What we’re seeing is a market where ownership is increasingly concentrated among a smaller, more financially secure group — higher earners, dual-income households, existing homeowners, or buyers receiving family help. Demand hasn’t disappeared, but who can act on that demand has changed.
At the same time, rents — even here in Southern New Hampshire — have softened for the first time in a while. National data shows rents declining or flattening for several consecutive months, and we’re starting to see that trickle into parts of New England. In certain submarkets, landlords are offering small concessions or seeing slightly longer lease-up periods than we’ve been used to over the past few years.

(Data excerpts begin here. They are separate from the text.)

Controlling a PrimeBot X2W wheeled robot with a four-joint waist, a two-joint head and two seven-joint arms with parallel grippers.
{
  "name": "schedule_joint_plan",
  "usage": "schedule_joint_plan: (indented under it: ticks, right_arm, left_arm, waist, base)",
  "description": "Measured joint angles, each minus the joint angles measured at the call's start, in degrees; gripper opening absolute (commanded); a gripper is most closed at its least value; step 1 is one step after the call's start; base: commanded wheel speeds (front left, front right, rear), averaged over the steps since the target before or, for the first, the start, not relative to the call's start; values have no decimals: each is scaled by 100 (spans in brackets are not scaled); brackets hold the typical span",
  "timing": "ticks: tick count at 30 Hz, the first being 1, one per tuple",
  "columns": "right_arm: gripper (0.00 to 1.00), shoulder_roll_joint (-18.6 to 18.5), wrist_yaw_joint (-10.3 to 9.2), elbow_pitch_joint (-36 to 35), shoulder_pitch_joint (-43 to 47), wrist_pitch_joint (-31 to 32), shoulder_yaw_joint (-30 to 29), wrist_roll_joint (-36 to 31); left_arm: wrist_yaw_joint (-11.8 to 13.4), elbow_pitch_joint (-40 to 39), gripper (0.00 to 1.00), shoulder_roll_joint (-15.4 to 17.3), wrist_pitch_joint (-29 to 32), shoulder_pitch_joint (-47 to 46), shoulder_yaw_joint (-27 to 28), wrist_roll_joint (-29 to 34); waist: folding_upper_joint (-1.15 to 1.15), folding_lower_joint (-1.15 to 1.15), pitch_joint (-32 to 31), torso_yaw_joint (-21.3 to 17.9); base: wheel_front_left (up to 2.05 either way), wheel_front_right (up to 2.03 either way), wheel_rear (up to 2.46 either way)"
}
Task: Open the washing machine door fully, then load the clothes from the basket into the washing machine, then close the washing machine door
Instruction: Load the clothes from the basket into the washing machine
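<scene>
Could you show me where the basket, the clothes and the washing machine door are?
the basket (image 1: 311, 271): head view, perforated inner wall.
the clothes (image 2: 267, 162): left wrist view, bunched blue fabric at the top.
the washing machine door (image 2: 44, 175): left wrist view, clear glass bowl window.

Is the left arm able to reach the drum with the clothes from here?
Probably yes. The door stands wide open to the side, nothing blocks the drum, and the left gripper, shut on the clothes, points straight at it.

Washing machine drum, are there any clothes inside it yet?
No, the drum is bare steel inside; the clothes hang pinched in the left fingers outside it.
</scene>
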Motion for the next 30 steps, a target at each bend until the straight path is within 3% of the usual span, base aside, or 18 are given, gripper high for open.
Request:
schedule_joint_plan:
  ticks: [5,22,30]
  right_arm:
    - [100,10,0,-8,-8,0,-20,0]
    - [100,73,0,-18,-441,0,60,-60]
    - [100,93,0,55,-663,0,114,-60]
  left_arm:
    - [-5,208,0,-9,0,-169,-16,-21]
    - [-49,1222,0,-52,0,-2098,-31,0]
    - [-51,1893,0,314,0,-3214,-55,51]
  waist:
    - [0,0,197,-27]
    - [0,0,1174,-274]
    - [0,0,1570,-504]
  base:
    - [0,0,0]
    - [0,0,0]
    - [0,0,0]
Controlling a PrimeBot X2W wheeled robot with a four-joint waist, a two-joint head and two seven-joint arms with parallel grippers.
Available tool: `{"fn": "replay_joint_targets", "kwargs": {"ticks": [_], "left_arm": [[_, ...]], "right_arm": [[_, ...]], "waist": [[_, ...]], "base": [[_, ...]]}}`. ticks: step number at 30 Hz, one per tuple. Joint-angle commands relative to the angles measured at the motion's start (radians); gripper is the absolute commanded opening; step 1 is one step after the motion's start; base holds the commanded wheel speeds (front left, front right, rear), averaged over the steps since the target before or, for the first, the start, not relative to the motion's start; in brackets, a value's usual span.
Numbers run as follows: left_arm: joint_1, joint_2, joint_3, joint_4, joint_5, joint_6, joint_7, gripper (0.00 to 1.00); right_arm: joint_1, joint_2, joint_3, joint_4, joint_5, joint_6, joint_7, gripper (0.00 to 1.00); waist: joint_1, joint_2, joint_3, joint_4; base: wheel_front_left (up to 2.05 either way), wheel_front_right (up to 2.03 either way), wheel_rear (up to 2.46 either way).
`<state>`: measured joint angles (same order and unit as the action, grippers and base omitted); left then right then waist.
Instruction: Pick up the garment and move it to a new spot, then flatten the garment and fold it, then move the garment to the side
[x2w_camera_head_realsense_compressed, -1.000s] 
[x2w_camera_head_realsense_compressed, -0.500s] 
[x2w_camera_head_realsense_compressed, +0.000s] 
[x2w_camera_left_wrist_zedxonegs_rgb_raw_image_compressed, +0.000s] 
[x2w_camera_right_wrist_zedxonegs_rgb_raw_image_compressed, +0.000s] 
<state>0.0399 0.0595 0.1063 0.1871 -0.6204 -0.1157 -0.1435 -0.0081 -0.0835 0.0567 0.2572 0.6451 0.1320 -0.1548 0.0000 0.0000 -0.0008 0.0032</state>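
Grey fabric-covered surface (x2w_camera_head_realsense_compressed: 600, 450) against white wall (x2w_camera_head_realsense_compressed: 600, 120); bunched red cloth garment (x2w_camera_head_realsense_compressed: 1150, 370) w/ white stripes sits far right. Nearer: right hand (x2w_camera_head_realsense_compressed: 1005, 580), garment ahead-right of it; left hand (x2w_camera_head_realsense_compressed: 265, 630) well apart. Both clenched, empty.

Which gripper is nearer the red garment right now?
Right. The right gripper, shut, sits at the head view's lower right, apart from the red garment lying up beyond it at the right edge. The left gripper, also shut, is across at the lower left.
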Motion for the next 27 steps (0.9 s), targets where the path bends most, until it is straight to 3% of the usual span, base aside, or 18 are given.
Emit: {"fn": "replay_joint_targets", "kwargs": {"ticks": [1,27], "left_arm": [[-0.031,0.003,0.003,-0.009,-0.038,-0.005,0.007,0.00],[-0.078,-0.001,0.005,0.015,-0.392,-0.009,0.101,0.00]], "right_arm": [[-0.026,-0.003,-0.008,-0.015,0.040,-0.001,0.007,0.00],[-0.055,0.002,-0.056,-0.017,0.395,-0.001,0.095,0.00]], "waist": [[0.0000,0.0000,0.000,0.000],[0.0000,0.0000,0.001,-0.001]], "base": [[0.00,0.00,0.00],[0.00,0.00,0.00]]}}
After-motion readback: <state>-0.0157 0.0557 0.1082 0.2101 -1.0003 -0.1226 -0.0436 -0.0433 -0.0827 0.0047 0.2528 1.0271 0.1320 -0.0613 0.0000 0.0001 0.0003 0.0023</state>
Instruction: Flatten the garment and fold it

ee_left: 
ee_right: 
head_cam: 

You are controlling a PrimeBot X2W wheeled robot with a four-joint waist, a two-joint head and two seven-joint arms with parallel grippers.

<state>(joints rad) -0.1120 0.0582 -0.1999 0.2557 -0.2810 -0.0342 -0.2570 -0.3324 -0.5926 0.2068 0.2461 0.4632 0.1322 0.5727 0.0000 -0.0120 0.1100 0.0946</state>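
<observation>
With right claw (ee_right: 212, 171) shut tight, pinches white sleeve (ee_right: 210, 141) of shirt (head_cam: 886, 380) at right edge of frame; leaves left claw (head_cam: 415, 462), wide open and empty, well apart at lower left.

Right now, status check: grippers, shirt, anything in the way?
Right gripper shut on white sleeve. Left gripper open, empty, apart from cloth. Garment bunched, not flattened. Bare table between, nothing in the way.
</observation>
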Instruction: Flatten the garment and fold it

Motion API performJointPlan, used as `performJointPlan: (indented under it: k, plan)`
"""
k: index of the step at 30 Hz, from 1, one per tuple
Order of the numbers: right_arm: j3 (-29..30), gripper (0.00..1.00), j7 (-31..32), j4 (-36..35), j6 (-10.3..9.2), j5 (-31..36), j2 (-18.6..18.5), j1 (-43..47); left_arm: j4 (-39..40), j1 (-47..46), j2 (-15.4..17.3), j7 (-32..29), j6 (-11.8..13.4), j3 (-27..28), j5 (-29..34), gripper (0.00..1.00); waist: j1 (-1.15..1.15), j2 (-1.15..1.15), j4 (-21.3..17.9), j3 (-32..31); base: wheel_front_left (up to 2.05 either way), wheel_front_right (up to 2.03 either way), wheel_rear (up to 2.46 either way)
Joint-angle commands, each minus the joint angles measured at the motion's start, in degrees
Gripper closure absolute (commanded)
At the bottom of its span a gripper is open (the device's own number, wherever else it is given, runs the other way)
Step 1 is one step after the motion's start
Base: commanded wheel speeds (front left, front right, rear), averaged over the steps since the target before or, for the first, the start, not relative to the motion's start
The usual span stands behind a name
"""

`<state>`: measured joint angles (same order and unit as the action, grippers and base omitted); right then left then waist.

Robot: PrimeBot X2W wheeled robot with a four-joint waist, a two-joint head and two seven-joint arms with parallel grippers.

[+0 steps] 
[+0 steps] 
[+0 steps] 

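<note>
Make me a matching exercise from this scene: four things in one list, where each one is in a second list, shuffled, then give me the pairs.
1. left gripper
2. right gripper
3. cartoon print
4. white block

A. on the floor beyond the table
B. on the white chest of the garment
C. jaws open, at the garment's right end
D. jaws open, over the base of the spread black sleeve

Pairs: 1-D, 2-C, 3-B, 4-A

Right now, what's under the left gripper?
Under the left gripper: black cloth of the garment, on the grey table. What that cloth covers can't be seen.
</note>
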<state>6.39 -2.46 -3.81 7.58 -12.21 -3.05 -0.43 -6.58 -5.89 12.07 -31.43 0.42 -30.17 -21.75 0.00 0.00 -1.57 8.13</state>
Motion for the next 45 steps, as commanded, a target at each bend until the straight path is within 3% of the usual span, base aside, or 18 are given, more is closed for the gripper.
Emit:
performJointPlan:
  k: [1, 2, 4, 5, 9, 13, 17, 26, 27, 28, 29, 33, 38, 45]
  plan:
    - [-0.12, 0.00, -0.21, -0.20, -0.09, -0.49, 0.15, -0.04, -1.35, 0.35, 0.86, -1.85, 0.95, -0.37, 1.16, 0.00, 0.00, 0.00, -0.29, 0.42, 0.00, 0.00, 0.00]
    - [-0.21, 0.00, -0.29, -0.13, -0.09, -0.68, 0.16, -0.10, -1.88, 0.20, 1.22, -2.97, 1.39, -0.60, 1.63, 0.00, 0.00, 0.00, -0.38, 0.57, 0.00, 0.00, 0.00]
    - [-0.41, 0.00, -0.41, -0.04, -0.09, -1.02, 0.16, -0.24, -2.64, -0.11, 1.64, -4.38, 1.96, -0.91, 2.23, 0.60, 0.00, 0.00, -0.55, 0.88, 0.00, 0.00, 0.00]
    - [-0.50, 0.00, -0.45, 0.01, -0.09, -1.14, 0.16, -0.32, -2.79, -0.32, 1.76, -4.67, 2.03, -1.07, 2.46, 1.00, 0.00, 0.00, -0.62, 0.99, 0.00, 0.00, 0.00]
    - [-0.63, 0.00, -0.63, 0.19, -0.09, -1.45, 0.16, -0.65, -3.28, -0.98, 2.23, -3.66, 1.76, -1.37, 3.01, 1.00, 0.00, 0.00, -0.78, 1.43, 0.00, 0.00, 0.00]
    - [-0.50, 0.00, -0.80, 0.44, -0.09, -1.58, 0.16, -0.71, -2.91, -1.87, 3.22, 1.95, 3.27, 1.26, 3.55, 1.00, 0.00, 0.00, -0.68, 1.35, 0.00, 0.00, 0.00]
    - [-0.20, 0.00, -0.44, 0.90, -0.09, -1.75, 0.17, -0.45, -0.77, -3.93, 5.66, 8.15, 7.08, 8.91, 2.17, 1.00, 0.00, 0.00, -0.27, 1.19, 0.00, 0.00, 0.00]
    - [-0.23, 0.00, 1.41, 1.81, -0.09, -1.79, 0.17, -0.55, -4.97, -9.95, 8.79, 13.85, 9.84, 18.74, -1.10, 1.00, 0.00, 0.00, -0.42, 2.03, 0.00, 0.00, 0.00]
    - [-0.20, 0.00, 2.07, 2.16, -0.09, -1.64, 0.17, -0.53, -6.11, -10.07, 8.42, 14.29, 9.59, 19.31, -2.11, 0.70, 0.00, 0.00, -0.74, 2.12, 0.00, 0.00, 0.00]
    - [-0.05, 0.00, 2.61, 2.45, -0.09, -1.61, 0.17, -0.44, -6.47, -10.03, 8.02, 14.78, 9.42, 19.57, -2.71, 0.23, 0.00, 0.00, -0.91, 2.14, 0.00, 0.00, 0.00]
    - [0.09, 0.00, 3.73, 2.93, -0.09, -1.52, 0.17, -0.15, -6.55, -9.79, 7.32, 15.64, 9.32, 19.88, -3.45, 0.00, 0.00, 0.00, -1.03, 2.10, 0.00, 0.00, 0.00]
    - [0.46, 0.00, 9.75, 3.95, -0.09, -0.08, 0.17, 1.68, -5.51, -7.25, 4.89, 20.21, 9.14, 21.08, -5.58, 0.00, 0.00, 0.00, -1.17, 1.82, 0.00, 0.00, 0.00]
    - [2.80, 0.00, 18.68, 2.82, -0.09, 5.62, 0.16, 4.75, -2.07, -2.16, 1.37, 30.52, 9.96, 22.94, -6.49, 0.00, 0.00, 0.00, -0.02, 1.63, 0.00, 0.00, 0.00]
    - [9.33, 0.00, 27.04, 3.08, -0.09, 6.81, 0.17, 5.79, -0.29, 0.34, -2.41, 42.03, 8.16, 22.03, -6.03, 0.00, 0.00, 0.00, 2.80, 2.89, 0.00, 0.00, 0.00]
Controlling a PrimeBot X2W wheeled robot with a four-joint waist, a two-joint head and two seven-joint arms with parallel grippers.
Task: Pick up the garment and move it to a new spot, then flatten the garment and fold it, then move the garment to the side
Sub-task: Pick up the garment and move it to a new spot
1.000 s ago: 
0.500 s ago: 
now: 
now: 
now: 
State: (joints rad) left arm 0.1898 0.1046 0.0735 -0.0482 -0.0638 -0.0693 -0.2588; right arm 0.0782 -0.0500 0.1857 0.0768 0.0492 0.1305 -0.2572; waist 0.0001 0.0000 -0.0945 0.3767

That said, this feels less like a demand problem and more like a short-term adjustment. New construction deliveries, seasonal slowdowns, and general economic uncertainty are all contributing factors. Importantly, supply remains structurally constrained in our region, and the underlying drivers of rental demand haven’t changed.
For multifamily investors, this matters. When fewer people can buy — whether temporarily or structurally — more people rent. In supply-constrained regions like New England, brief periods of rent softness have historically been followed by renewed upward pressure once conditions stabilize. Maybe I’m too optimistic, time will tell.
That doesn’t mean the market is risk-free — it never is — but it does reinforce why well-located, well-maintained rental housing continues to be resilient here.